The Quest to Unravel Solar Mysteries
High-resolution images and data captured by the telescope will help scientists understand some of the perplexing mysteries of the sun. One such mystery – as counterintuitive as it seems – is concerned with the corona or the outer surface of the sun. The corona is inexplicably hotter as compared to the visible exterior of the sun.
Motivation for Solar Research
By finding answers to such mysteries, scientists will have a better understanding of sun’s behaviour. Periodic bursts of charged particles from the sun cause upheavals in communication systems, manmade satellites, and power grids on earth.

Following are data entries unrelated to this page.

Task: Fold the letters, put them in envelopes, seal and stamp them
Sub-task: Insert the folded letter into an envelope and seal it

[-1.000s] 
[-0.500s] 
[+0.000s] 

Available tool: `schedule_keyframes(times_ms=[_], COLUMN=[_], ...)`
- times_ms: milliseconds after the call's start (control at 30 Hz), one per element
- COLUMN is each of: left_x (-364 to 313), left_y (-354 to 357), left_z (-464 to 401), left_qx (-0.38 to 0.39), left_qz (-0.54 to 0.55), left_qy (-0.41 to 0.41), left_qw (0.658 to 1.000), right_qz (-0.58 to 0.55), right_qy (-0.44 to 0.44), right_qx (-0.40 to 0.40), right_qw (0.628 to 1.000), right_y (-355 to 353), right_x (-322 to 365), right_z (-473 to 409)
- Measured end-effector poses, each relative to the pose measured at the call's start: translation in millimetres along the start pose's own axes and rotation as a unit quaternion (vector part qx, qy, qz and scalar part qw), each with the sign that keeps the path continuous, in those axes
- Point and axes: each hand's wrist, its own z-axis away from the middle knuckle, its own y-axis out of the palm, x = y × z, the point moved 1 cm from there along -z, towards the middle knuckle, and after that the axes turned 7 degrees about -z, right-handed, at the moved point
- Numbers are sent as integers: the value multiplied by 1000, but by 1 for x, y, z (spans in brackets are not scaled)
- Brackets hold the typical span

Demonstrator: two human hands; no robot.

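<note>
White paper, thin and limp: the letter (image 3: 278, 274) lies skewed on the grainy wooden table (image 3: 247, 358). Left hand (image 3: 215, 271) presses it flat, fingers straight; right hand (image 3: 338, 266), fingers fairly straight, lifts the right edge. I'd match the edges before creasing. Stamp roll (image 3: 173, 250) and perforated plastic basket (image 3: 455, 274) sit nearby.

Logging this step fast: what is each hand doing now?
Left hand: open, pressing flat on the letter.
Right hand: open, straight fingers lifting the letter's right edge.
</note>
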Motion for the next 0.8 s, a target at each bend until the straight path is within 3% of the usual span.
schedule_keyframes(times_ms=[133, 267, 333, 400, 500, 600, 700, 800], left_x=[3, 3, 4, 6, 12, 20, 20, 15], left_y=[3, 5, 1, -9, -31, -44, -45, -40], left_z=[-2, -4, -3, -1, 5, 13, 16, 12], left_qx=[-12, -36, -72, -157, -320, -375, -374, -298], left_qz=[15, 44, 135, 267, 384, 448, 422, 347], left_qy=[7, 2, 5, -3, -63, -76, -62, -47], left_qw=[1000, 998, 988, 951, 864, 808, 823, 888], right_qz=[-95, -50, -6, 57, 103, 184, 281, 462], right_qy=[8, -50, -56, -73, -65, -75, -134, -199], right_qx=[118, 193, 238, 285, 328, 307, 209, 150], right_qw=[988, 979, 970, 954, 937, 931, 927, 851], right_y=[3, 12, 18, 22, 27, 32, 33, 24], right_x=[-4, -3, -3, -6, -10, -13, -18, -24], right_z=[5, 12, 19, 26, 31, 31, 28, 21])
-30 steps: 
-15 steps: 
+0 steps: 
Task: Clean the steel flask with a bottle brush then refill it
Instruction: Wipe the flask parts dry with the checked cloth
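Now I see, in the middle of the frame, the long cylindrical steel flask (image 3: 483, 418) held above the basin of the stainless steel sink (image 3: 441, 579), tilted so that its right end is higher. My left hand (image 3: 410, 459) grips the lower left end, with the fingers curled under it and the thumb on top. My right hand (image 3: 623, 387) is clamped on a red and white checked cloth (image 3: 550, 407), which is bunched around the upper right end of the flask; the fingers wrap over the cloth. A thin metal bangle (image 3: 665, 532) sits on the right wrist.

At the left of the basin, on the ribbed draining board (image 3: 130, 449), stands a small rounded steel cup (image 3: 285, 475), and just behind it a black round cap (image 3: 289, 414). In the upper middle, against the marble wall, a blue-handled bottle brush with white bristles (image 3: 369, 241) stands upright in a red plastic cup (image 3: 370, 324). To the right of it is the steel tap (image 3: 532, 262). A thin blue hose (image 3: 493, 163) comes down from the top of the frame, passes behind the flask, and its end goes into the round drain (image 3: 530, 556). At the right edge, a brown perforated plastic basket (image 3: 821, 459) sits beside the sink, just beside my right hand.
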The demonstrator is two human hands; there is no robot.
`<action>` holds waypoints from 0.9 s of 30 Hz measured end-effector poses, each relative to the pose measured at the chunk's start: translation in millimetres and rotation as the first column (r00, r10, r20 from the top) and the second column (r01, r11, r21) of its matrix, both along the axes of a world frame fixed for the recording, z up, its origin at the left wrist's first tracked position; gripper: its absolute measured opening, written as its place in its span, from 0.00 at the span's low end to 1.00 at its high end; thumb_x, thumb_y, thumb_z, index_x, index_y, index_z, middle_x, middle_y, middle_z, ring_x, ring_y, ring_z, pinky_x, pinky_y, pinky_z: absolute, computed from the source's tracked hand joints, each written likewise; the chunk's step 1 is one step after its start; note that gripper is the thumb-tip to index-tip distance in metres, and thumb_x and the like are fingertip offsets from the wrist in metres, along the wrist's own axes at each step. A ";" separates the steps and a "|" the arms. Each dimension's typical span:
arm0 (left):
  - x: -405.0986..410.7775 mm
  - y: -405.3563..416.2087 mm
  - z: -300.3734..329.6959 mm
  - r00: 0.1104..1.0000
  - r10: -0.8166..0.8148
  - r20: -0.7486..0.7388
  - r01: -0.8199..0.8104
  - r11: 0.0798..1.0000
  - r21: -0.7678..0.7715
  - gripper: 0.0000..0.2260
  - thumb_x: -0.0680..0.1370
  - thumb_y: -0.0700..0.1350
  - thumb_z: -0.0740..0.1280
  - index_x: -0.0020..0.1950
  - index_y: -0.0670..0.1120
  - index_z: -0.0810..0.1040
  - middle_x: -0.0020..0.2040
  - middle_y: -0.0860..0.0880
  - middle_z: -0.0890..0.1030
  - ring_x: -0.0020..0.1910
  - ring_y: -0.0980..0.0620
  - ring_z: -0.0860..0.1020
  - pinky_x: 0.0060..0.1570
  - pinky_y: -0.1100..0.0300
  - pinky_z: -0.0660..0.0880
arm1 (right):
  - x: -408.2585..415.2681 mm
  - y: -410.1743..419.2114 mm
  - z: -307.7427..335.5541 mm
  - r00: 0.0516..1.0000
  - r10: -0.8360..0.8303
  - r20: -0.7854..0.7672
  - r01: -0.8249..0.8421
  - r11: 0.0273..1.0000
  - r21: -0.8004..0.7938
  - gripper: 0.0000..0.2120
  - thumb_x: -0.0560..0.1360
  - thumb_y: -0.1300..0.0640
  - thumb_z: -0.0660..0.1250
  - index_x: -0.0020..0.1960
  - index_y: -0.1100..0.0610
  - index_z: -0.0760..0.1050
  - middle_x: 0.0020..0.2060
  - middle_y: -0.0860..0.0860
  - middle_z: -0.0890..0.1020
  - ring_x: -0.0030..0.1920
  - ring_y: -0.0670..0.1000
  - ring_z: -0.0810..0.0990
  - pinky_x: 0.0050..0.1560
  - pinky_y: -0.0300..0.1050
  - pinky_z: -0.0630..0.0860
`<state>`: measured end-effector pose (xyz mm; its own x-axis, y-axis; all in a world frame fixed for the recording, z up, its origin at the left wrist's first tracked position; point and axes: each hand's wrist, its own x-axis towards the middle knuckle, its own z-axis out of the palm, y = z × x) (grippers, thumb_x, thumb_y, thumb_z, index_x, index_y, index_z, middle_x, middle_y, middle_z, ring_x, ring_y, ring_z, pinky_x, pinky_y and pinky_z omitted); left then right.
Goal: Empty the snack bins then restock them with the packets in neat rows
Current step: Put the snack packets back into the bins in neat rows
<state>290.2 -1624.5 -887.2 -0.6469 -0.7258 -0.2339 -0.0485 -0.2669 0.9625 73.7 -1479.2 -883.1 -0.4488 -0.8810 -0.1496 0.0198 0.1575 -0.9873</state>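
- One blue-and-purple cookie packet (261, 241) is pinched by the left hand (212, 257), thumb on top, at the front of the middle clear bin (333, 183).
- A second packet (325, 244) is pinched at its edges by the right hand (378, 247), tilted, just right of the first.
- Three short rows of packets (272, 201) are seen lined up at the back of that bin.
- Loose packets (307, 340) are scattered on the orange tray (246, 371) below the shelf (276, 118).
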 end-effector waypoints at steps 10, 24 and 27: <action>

The study of these images will help scientists understand more about the sun’s behaviour. The sun can blast enormous jets of plasma that are known as coronal mass emissions – CMEs. The biggest CMEs can cause immense disruptions on earth like the 1989 CME that initiated a 9-hour blackout in Quebec. Scientists estimate that disasters like these can result in damage worth trillions of dollars.
Sun’s Surface Pattern
The images show the surface of the sun in vivid detail. The surface of the sun appears to be covered in an unsymmetrical honeycomb pattern of material. The dark lines show where heat is going back into the sun, whereas the bright patches show areas where heat is radiating from the sun’s surface. The bright spots are hundreds of kilometers across on average – roughly the size of a country like France.
The Telescope
Construction of the Inouye Solar Telescope started in 2012. The construction work is now in its final phases and soon all components of the telescope will be online.
But it’s not just the tremendous high-resolution capability of the telescope that is helpful to scientists. The flexibility of the telescope and its ability to receive upgrades are of equal importance, considering the fact that the telescope is supposed to be in operation for at least 44 years. The 44-year time duration will allow scientists to capture information from 2 solar cycles. The time period of a solar cycle is 22 years.
Thanks to its flexibility and upgrade capabilities, the solar telescope is being described as a “Swiss Army Knife.”
Data from the solar telescope will be combined with information gathered by the Solar Orbiter (space probe launched in 2018) and Parker Solar Probe (to be launched this year) to discover more about the sun’s behaviour.